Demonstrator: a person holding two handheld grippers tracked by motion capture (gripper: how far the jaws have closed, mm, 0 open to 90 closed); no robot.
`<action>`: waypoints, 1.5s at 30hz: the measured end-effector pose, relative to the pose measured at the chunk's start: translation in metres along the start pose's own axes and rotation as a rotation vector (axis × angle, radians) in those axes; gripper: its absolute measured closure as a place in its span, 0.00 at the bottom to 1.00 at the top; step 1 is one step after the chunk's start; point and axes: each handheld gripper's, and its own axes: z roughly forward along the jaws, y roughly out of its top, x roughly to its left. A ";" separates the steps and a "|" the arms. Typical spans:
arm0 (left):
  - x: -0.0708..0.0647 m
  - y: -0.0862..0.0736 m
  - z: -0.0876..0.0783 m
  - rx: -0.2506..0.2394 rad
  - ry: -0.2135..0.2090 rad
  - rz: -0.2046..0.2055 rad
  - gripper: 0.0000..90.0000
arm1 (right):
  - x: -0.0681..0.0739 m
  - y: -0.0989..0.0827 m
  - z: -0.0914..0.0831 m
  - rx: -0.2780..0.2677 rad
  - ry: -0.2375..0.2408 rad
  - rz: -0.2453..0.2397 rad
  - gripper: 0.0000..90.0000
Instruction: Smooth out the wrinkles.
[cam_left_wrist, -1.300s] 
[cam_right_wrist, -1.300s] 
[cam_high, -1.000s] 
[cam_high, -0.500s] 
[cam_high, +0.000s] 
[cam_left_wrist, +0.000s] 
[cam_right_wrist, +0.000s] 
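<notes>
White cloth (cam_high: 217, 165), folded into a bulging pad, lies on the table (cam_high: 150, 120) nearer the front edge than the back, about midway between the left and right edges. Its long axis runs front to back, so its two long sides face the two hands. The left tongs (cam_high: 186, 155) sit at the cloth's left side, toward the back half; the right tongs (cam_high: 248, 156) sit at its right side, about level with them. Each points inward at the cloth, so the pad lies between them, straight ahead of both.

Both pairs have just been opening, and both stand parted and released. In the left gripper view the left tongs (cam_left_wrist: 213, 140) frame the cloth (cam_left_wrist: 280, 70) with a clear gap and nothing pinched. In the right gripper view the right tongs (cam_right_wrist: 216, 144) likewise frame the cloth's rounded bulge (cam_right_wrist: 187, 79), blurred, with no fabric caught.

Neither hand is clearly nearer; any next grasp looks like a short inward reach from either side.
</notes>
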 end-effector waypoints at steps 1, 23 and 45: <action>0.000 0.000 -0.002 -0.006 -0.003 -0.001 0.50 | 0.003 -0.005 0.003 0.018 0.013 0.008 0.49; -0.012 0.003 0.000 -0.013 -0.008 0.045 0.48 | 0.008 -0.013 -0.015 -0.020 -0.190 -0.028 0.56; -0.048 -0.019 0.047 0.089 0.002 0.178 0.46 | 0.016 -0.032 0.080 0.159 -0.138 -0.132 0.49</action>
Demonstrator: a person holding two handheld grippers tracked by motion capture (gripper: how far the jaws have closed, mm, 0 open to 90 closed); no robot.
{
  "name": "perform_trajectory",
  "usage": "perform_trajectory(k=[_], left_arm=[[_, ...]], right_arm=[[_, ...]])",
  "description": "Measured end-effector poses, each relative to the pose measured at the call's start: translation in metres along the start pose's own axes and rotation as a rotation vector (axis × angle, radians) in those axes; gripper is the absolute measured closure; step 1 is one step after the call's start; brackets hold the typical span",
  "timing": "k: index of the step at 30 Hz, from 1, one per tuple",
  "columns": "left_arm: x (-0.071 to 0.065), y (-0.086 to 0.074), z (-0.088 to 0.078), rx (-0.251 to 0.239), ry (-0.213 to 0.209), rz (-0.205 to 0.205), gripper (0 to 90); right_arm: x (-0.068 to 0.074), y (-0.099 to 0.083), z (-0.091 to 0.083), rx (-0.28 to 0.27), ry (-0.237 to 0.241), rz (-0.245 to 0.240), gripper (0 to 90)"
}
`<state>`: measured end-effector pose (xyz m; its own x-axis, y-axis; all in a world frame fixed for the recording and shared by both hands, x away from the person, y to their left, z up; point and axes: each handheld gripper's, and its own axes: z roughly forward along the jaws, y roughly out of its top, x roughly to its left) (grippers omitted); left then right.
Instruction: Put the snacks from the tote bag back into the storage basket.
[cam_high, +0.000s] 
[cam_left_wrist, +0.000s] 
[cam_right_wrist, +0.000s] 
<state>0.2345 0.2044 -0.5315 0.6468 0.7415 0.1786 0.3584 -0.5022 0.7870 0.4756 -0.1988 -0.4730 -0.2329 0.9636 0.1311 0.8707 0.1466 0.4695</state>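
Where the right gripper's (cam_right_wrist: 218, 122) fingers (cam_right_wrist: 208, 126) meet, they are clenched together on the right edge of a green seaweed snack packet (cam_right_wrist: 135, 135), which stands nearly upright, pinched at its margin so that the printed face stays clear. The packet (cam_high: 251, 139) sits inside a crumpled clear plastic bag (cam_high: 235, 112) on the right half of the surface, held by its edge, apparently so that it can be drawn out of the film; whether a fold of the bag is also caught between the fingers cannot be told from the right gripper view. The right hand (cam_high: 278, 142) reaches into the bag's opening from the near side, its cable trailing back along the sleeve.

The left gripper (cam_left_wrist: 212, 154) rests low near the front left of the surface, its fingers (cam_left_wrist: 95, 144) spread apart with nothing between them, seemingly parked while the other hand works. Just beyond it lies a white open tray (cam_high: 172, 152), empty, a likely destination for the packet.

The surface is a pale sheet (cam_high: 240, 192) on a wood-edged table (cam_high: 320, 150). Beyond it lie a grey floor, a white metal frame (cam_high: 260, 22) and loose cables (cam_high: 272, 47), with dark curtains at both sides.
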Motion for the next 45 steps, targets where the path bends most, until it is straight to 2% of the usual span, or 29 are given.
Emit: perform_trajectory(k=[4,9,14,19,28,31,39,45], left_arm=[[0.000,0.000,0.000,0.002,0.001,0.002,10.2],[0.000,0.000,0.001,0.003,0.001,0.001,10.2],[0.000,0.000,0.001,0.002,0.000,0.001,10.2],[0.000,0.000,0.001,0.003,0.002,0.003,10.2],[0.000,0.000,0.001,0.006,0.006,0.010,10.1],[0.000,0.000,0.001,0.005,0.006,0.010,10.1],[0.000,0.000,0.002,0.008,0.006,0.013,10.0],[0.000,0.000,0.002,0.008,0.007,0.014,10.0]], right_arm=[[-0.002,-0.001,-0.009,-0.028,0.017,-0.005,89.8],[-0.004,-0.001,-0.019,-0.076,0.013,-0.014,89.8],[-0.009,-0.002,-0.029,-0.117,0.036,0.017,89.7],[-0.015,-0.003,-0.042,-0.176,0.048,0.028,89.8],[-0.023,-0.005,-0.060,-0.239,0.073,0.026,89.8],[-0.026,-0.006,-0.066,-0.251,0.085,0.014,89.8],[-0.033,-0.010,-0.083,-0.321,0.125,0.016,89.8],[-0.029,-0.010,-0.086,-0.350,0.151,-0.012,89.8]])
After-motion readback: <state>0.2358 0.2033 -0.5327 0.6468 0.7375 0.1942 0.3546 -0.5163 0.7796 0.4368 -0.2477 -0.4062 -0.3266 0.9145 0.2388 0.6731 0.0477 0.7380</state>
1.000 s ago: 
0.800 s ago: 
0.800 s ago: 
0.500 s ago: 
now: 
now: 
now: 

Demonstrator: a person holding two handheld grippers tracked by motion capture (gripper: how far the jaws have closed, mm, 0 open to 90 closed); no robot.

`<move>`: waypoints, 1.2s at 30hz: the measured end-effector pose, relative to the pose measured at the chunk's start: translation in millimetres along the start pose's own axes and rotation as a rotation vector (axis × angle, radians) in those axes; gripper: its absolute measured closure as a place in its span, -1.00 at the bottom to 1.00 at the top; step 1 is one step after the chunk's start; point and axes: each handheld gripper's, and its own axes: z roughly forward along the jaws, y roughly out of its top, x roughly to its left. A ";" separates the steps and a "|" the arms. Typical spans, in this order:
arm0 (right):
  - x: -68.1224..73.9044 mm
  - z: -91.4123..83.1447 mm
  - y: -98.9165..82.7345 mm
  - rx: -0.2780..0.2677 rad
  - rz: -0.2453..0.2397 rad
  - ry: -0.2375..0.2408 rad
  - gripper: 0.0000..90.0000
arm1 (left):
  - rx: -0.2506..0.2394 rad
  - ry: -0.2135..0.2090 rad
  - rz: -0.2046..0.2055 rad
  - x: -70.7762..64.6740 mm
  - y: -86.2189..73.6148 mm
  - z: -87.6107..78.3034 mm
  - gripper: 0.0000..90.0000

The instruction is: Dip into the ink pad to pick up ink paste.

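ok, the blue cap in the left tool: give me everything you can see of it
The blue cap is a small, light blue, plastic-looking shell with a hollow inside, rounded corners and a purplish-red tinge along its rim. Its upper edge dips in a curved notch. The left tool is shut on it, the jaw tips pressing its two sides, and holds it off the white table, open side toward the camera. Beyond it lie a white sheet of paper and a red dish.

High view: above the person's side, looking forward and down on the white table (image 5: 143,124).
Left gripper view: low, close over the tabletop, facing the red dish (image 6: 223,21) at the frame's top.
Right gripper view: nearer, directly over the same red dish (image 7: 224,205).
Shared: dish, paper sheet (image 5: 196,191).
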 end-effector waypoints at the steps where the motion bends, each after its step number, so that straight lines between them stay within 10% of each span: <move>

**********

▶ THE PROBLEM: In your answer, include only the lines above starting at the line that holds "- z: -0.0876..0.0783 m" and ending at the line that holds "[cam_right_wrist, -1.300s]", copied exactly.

▶ WRITTEN REPLY:
  - z: -0.0876..0.0783 m
  - rx: -0.2506..0.2394 rad
  - ry: -0.2135..0.2090 rad
  - rz: -0.2046..0.2055 rad
  - gripper: 0.0000..90.0000
arm1 (right):
  - x: -0.0681..0.0739 m
  - y: -0.0989..0.0827 m
  - z: -0.0914..0.0831 m
  - rx: -0.2780..0.2677 rad
  - ry: -0.2375..0.2408 rad
  - rz: -0.2453..0.2397 rad
  - gripper: 0.0000..90.0000
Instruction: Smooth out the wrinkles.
[cam_left_wrist, -1.300s] 
[cam_right_wrist, -1.300s] 

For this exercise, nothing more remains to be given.